As people move through these virtual environments, Vo’s AI system tracks their motion, studying how they navigate rooms, where they linger, and what areas they avoid.
“This gives designers a ton of information about how people experience the environment before building it,” Vo said. “It’s not only about technology; it’s about understanding humans better, how we can reduce resources and help create optimal designs for the environment.”
Vo hopes her work will become a vital tool for architects, designers, and urban planners. By simulating human behavior within virtual spaces, her research could help reduce costly design errors, improve accessibility, and support sustainable practices. More importantly, it underscores how technology can amplify — not replace — human creativity.
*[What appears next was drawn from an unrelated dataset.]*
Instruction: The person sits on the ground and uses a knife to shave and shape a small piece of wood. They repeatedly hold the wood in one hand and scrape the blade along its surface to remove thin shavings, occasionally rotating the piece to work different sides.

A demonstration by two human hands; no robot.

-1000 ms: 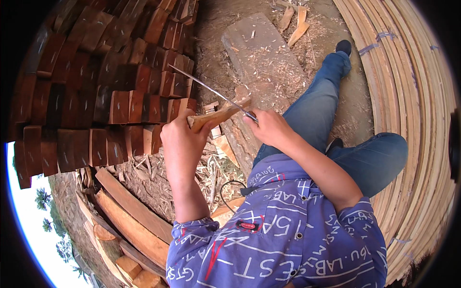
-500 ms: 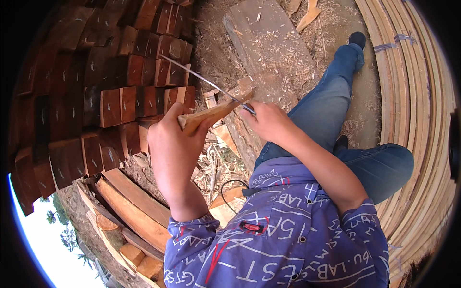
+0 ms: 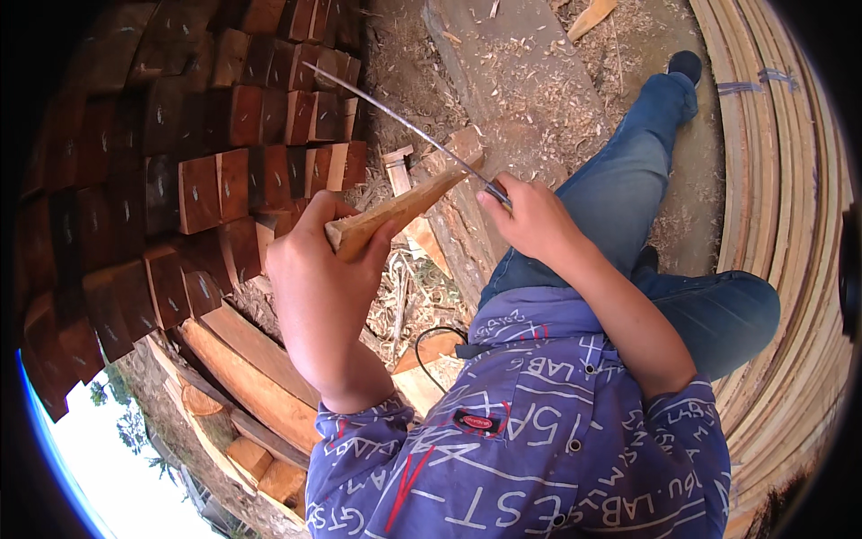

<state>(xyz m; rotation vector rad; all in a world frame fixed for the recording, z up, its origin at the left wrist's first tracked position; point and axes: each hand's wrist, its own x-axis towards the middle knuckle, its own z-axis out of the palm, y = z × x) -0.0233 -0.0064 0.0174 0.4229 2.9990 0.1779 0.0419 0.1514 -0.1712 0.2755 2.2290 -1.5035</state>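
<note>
My left hand (image 3: 319, 278) is wrapped round the near end of a pale, roughly carved piece of wood (image 3: 400, 208), which slants up toward the right. Closed round a dark handle, my right hand (image 3: 537, 217) holds a long knife (image 3: 393, 115) with a thin, straight blade. The blade runs up and left from my right hand and crosses the wood near its far end. Whether the edge touches the wood I cannot tell.
Stacked reddish-brown wood blocks (image 3: 211, 193) rise on the left. Long pale strips (image 3: 763, 198), tied in places, curve along the right. Ahead lies a plank (image 3: 512, 63) strewn with shavings. Split timber (image 3: 251, 377) lies at lower left, and my leg (image 3: 620, 153) stretches forward.
My right hand and the knife have shifted slightly right, nearer the far tip of the wood. My left hand still grips the wood, a little lower and further left in view.
</note>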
A Century of Change and a Future of Purpose
From Emma Baie’s lessons in home decoration to Hoa Vo’s immersive VR research, the interior design program at IU Bloomington has come a long way. What began as an academic home for homemakers is now a hub for innovation and social impact.
Students are no longer learning how to manage a single household — they’re learning how to design hospitals that comfort patients, schools that inspire learning, offices that encourage collaboration, and communities that feel inclusive to all.
Each generation of students builds upon the legacy of those before them, guided by the same principle that has carried the program for 100 years: design is about people.
The 100th anniversary isn’t just a celebration of the program’s longevity — it’s a reminder of how much design matters in everyday life. As cities grow, technologies advance, and social needs shift, IU Bloomington’s interior design program continues to prepare the next generation of designers to meet those challenges with empathy, intelligence, and imagination.
And as Director Kim Dutkosky reminds her students: “We’re about people, not paint and pillows.” That simple truth — a century in the making — will continue to define the program’s next hundred years.